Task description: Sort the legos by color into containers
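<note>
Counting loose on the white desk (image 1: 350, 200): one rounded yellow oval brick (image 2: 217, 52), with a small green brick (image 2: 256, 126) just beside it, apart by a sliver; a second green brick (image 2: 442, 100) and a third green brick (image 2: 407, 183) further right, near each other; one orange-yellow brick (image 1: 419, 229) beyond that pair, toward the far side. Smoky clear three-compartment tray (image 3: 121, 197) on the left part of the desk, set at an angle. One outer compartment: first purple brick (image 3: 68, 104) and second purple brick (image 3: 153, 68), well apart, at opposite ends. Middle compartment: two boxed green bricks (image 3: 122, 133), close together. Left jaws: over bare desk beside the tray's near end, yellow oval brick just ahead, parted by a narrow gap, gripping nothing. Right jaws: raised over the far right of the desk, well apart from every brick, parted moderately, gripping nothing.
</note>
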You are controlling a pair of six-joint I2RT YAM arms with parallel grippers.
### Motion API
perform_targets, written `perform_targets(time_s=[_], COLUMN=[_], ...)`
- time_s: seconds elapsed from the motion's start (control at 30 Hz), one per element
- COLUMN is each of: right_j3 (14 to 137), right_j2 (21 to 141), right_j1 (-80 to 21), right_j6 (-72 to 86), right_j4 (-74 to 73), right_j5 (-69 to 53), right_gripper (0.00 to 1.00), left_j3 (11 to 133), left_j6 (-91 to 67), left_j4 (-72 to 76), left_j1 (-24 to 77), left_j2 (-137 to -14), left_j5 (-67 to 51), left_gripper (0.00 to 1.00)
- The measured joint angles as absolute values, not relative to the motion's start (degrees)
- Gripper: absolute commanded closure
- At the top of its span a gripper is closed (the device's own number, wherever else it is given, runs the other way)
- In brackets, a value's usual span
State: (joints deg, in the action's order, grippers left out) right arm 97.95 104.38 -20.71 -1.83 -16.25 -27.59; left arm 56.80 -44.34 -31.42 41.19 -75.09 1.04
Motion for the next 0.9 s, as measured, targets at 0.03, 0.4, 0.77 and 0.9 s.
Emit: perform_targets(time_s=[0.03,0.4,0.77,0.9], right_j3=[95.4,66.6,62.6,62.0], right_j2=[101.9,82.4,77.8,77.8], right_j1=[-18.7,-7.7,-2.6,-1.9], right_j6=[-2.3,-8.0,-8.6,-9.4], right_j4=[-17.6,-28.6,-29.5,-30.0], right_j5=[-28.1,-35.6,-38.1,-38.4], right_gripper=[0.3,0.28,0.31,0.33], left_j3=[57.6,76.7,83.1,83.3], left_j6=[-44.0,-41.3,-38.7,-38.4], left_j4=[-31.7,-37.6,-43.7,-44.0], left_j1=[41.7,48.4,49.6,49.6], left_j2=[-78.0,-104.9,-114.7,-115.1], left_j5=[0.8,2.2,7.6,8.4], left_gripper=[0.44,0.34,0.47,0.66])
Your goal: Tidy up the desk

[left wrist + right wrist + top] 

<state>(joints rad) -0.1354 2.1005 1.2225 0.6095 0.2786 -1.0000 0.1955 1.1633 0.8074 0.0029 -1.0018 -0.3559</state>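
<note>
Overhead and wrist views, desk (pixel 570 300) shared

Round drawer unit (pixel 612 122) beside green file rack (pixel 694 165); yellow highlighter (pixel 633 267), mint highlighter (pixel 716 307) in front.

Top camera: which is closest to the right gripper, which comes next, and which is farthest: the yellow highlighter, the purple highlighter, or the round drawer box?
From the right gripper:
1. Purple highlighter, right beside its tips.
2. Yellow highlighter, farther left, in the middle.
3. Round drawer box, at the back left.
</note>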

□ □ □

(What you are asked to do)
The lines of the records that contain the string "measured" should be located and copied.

(Reply)
- The measured joint angles as absolute values, not relative to the motion's start (degrees)
Motion for the next 0.9 s, as measured, targets at 0.03, 0.4, 0.77 and 0.9 s.

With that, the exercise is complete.